My husband and I most often enjoy them prepared in the fashion I’ll outline below; you could serve them alongside a simple chicken or pork, or you can eat them as the main with some crusty bread, as we often do.  I have

brussel sprouts with pancetta

brussel sprouts with pancetta

experimented with this classic pairing multiple times with many variations; I like them best in the way that I’m sharing.  The pancetta is very toothsome; crispy but also pleasantly chewy.  The saltiness of the pancetta combined with the garlic and caramelization of the brussel sprouts, the small amount of wine or broth that deglazes the pan, a tiny squeeze of lemon – all of this combines in glorious goodness.  You could also cut some sprouts in half and roast them in the oven.  Toss them with some olive oil, salt and pepper and they will brown very nicely.  A simple, warm sauce of mustard, white wine or white wine vinegar, thyme and a generous sprinkle of freshly grated parmesan cheese makes an elegant and versatile side. 
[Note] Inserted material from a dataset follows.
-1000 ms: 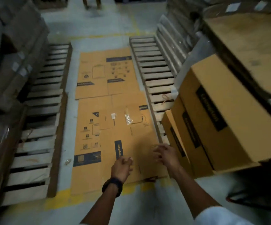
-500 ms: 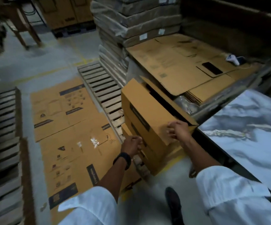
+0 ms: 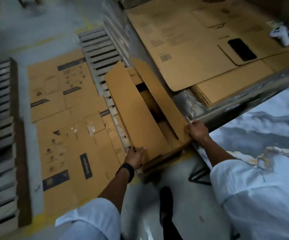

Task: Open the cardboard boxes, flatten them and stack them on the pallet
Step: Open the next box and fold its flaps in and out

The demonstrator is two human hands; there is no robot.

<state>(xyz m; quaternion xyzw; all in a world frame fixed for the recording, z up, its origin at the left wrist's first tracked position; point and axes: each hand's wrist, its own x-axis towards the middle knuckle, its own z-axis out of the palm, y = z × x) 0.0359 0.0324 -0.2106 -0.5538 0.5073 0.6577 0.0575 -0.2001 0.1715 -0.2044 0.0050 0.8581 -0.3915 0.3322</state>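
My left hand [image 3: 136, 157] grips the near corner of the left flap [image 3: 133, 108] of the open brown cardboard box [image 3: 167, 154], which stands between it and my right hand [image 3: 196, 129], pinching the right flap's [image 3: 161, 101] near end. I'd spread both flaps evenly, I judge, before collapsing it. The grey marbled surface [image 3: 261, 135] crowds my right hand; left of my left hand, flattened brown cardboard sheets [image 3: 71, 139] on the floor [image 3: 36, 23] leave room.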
Perhaps you have written off the brussel sprout; if so, I ask you to give the humble veggie another chance.  If I haven’t done enough to convince you, maybe my husband’s unabashed passion will: “They’re my absolute favorite vegetable,” he says, “and they’re named after my favorite city.”  That’s a one-two punch for the brussel sprout.
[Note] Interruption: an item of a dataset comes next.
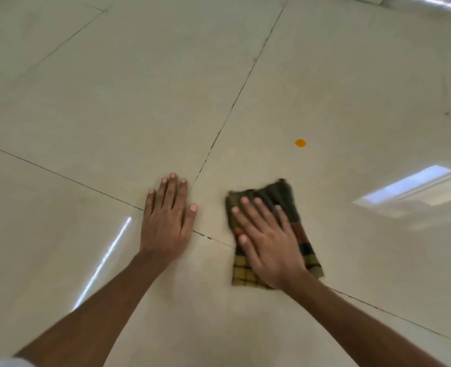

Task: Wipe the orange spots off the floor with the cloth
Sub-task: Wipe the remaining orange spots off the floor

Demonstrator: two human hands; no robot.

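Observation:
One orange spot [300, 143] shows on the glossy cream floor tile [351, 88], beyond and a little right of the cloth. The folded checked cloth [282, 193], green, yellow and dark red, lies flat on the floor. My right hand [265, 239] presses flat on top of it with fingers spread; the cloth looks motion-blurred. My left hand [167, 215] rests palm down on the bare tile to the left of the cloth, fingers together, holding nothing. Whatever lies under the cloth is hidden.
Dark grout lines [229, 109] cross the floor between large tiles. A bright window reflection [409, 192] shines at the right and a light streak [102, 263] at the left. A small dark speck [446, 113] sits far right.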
brussel sprouts with pancetta

serves 2 generously

  • 20 or so small brussel sprouts, trimmed of bottom “stem” and outer leaves plucked
  • quarter inch slab of pancetta, diced into small cubes
  • a few cloves of garlic, very coarsely chopped
  • generous splash of chicken broth, white wine or vermouth
  • little squeeze of lemon (optional and a little something extra)
  • little bit of sea salt and freshly ground black pepper
  1. trim the brussel sprouts and blanch them for about three minutes in boiling water, draining and transferring to an ice bath
  2. cut the blanched brussel sprouts in half – meanwhile, crisp the pancetta in a skillet over medium high heat
  3. when pancetta begins to crisp, add the brussel sprouts cut side down and cook for 3 to 4 minutes (turn the heat down if they are browning too much or too fast)
  4. check to make sure that brussel sprouts are browning nicely, then turn over to brown on the other side, maybe 2 minutes more
  5. deglaze the pan with a little white wine, vermouth or chicken broth, then add the garlic to the pan
  6. toss and cook for about 1 to 2 minutes more, stirring gently to combine flavors and prevent garlic from burning
  7. squeeze with a bit of lemon, serve, and repent of your aversion to brussel sprouts

Look for brussel sprouts of a similar size, with crisp compact heads and intact leaves.  Some of the leaves will come off during cooking; don’t worry – these will crisp up and become delicious.